Meanwhile, MSU filed its petition for review with the Court of Appeals (CA-G.R. No. SP-66188) assailing CSC
Resolution No. 01-0558 dated 8 March 2001 and CSC Resolution No. 01-1225 dated 19 July 2001 denying MSU’s
motion for reconsideration.

Ordinarily, under the foregoing circumstances, neither the Civil Service Commission nor the Court of Appeals has
jurisdiction to direct the substantial amendment of CSC’s relevant resolutions upon the behest of respondent.13 The
principle governing ordinary appeal from the Regional Trial Court to the Court of Appeals applies
suppletorily14mutatis mutandis -

x x x where all the parties have either thus perfected their appeals by filing their notices of appeal in due time and
the period to file such notice of appeal has lapsed for those who did not do so, then the trial court loses jurisdiction
over the case as of the filing of the last notice of appeal or the expiration of the period to do so for all the parties.15

This rule is also articulated in Associated Bank v. Gonong16 where we held that only after all the parties’ respective
periods to appeal shall have lapsed that the court loses its jurisdiction over the case. What is left as residual
jurisdiction of the Civil Service Commission pertains only to matters for the protection and preservation of the rights
of the parties which do not involve any matter litigated by the appeal or the immediate execution of its resolutions
under the Revised Uniform Rules on Administrative Cases in the Civil Service. This is to ensure the orderly
disposition of the case at both the levels of the CSC and the appellate court.17

Nonetheless, we cannot inflexibly dwell on the defect of a belated appeal and coldly thwart a review of the instant
case. For it cannot be denied that even after acknowledging the finality of Resolution No. 01-0558 dated 8 March
2001, the CSC still entertained the twin motions of respondent on 8 October 2001 and 12 December 2001 to modify
the same resolution and insert therein an order for the payment of back wages. The CSC in fact promulgated
Resolution No. 02-0321 dated 28 February 2002 denying respondent’s importunate motions for the reason that she
allegedly did not report for work but not because they were already time-barred.

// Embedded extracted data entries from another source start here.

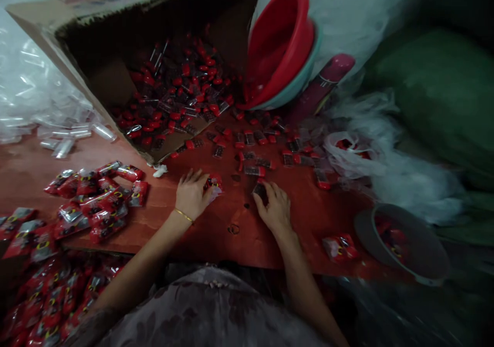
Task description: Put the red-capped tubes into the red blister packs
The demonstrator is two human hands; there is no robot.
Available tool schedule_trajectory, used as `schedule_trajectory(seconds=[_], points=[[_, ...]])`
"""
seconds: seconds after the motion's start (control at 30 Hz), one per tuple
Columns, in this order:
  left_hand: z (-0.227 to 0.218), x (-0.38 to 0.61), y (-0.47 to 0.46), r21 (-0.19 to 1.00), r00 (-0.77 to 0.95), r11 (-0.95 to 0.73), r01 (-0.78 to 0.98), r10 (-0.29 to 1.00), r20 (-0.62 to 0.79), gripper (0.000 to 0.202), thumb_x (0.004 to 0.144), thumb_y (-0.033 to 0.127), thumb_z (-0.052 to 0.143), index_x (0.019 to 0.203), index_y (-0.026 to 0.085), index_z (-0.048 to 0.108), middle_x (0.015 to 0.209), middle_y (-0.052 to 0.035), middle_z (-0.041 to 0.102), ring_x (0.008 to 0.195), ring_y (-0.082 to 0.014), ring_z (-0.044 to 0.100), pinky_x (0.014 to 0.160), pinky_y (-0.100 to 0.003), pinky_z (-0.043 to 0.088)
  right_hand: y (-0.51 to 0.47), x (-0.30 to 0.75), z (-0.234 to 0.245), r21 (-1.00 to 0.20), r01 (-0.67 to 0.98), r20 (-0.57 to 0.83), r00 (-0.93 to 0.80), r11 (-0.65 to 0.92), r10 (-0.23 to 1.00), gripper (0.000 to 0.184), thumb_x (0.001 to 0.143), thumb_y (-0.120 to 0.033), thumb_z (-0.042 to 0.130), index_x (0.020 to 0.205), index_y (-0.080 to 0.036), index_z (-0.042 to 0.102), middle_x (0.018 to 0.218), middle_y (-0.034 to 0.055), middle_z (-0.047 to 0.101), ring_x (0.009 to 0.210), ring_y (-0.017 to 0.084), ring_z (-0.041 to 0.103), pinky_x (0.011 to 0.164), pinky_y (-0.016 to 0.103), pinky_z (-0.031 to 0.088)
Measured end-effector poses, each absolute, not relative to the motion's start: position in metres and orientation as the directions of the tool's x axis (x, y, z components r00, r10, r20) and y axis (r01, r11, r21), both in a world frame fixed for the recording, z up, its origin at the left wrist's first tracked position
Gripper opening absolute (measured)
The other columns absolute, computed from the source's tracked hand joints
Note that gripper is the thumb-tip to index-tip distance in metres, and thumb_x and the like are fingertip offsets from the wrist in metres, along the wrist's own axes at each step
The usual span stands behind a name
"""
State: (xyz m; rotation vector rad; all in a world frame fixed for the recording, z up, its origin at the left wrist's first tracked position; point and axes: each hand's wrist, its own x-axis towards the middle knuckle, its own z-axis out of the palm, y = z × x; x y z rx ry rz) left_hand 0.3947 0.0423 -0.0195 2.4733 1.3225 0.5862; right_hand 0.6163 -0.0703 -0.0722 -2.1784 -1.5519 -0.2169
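Near the frame's centre, the left-hand grip holds a red printed packet over the red counter, and the right-hand grip holds a small dark container; a cardboard box of red-capped containers gapes at upper left, with red packets piled at lower left

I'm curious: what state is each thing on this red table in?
Left hand: holding a red printed plastic packet.
Right hand: holding a small dark transparent container.
Large brown cardboard box: on its side, open, partly filled.
Red round plastic basin: tilted.
Pale-blue plastic basin: tilted, against the red one.
Magenta cylindrical bottle: leaning.
Translucent grey plastic tub: open, red items inside.
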Motion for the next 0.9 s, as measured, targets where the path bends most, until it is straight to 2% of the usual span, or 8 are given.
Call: schedule_trajectory(seconds=[0.13, 0.37, 0.5, 0.6, 0.7, 0.77, 0.83, 0.9], points=[[-0.041, 0.409, 0.046, 0.281, 0.551, -0.572, 0.771, 0.820, 0.156, 0.036, 0.079, 0.039, 0.054, 0.109, 0.021, 0.065, 0.131, -0.0139, 0.051, 0.127, -0.0351, 0.037, 0.101, -0.052, 0.030, -0.072, 0.608, -0.078, -0.239, 0.940, 0.372, 0.321, -0.244, 0.871, 0.047, 0.088, -0.041, 0.040, 0.126, -0.015, 0.047, 0.119, 0.0150, 0.054, 0.109, 0.028, 0.046, 0.092, 0.044, 0.037], [-0.048, 0.407, 0.044, 0.280, 0.558, -0.591, 0.756, 0.806, 0.197, 0.027, 0.083, 0.031, 0.050, 0.100, 0.025, 0.070, 0.123, -0.0118, 0.059, 0.125, -0.0331, 0.040, 0.101, -0.053, 0.028, -0.077, 0.599, -0.066, -0.387, 0.909, 0.532, 0.356, -0.153, 0.769, 0.034, 0.083, -0.036, 0.050, 0.109, -0.016, 0.058, 0.117, 0.0143, 0.057, 0.110, 0.028, 0.048, 0.093, 0.045, 0.037], [-0.040, 0.406, 0.036, 0.390, 0.485, -0.556, 0.734, 0.831, 0.271, 0.029, 0.084, 0.037, 0.048, 0.101, 0.025, 0.069, 0.123, -0.0112, 0.059, 0.123, -0.0307, 0.044, 0.100, -0.051, 0.031, -0.069, 0.567, -0.048, -0.686, 0.727, 0.428, 0.443, -0.036, 0.788, 0.029, 0.084, -0.035, 0.050, 0.107, -0.019, 0.058, 0.105, 0.0102, 0.063, 0.099, 0.023, 0.055, 0.088, 0.039, 0.042], [-0.030, 0.408, 0.028, 0.491, 0.452, -0.542, 0.682, 0.840, 0.299, 0.030, 0.085, 0.036, 0.047, 0.102, 0.024, 0.069, 0.124, -0.0109, 0.058, 0.122, -0.0296, 0.046, 0.100, -0.049, 0.032, -0.052, 0.542, -0.043, -0.934, 0.357, 0.182, 0.490, -0.006, 0.853, 0.033, 0.083, -0.040, 0.051, 0.108, -0.019, 0.056, 0.099, 0.0077, 0.065, 0.086, 0.018, 0.060, 0.078, 0.032, 0.047], [-0.020, 0.409, 0.020, 0.647, 0.433, -0.502, 0.573, 0.856, 0.280, 0.032, 0.083, 0.035, 0.051, 0.108, 0.022, 0.066, 0.125, -0.0115, 0.057, 0.121, -0.0287, 0.046, 0.102, -0.047, 0.031, -0.037, 0.529, -0.042, -0.997, 0.076, 0.062, 0.500, 0.027, 0.864, 0.027, 0.079, -0.040, 0.056, 0.094, -0.018, 0.059, 0.088, 0.0035, 0.066, 0.078, 0.015, 0.060, 0.074, 0.028, 0.047], [-0.017, 0.412, 0.015, 0.827, 0.389, -0.369, 0.423, 0.899, 0.202, 0.041, 0.079, 0.038, 0.055, 0.115, 0.019, 0.061, 0.123, -0.0117, 0.059, 0.116, -0.0269, 0.051, 0.099, -0.043, 0.036, -0.034, 0.526, -0.042, -0.998, 0.024, 0.057, 0.531, 0.052, 0.845, 0.022, 0.079, -0.039, 0.057, 0.084, -0.018, 0.061, 0.081, 0.0010, 0.065, 0.074, 0.014, 0.058, 0.073, 0.026, 0.046], [-0.017, 0.415, 0.012, 0.976, 0.373, -0.109, 0.190, 0.927, 0.031, 0.049, 0.074, 0.044, 0.060, 0.115, 0.016, 0.060, 0.115, -0.0113, 0.064, 0.104, -0.0240, 0.059, 0.091, -0.037, 0.044, -0.036, 0.526, -0.042, -0.998, 0.020, 0.062, 0.541, 0.060, 0.838, 0.021, 0.081, -0.038, 0.055, 0.080, -0.018, 0.061, 0.075, -0.0005, 0.064, 0.070, 0.013, 0.056, 0.069, 0.025, 0.044], [-0.020, 0.419, 0.011, 0.983, 0.402, 0.183, -0.021, 0.902, -0.159, 0.048, 0.066, 0.048, 0.066, 0.101, 0.015, 0.066, 0.097, -0.0089, 0.070, 0.085, -0.0199, 0.064, 0.079, -0.032, 0.049, -0.041, 0.526, -0.041, -0.998, 0.023, 0.061, 0.531, 0.058, 0.845, 0.021, 0.081, -0.038, 0.054, 0.080, -0.018, 0.061, 0.073, -0.0010, 0.062, 0.067, 0.012, 0.055, 0.066, 0.023, 0.043]])
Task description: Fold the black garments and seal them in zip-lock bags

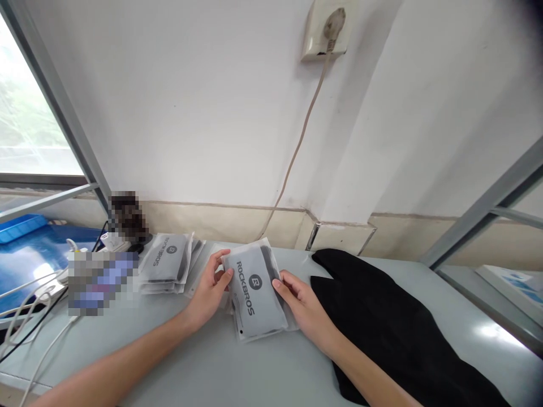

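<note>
Between left grip (214,288) and right grip (303,302), both clamped on its side edges, a ROCKBROS packet (263,299).

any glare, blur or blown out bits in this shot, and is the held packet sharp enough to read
In the head view, the window is washed out nearly white, and glare whitens a spot on the grey table at right; also in the head view, the top right corner darkens, patches at left are pixelated, and ROCKBROS on the held packet reads clearly.
</note>
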Demonstrator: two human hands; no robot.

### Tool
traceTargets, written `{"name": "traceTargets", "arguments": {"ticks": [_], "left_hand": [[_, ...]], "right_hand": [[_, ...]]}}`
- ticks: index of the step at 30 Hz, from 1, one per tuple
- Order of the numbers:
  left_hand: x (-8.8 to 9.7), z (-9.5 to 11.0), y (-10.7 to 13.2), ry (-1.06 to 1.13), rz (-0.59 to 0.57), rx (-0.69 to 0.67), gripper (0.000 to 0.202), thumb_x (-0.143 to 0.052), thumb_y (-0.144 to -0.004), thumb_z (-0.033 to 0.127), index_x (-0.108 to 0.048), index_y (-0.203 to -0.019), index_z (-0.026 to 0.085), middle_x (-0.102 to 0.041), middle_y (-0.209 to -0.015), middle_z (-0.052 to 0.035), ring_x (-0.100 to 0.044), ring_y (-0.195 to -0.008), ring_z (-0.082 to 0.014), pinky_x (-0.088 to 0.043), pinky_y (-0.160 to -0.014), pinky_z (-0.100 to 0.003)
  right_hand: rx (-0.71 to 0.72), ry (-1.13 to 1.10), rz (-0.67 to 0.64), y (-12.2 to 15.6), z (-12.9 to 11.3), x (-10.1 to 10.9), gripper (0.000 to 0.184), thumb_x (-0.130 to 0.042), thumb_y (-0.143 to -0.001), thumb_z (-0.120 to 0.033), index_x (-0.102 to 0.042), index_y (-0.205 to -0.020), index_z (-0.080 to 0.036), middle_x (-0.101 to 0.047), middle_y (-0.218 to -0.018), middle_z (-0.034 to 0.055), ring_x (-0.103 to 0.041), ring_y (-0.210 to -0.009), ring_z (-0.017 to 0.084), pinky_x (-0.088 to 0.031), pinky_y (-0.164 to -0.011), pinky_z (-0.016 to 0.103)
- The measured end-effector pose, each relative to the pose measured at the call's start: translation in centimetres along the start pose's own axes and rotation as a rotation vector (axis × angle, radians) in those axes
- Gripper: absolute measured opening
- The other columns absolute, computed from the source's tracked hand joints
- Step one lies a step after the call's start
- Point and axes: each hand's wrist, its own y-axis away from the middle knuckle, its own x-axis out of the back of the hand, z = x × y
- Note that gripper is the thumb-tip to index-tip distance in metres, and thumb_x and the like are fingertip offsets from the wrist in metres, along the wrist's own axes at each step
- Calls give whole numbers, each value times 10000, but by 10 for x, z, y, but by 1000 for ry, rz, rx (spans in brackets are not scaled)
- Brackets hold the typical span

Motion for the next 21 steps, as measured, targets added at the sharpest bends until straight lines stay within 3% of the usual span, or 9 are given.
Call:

No doubt, the Civil Service Commission was in the legitimate exercise of its mandate under Sec. 3, Rule I, of the
Revised Uniform Rules on Administrative Cases in the Civil Service that "[a]dministrative investigations shall be
conducted without necessarily adhering strictly to the technical rules of procedure and evidence applicable to judicial
proceedings." This authority is consistent with its powers and functions to "[p]rescribe, amend and enforce rules and
regulations for carrying into effect the provisions of the Civil Service Law and other pertinent laws" being the central
personnel agency of the Government.18
Furthermore, there are special circumstances in accordance with the tenets of justice and fair play that warrant such
liberal attitude on the part of the CSC and a compassionate like-minded discernment by this Court.19 To begin with,
respondent was consistently denied reinstatement by the responsible officers of MSU and vehemently barred from
resuming her previous position. The first order for her return to work was issued on 8 March 2001 which was
followed by repeated personal appeals for the immediate execution of the CSC resolution.20 Thereafter, when
respondent was still forced out of work, the CSC issued its second and third orders on 19 July 2001 and 4 October
2001, respectively, for the President of MSU to restore her to the item from which she was illegally dismissed. As
these private requests and official directives were cruelly rejected by her employer and the period of her
unemployment was unduly prolonged, respondent had no choice and was compelled to ask for back salaries and
other benefits to offset the callous repudiation of what was due her.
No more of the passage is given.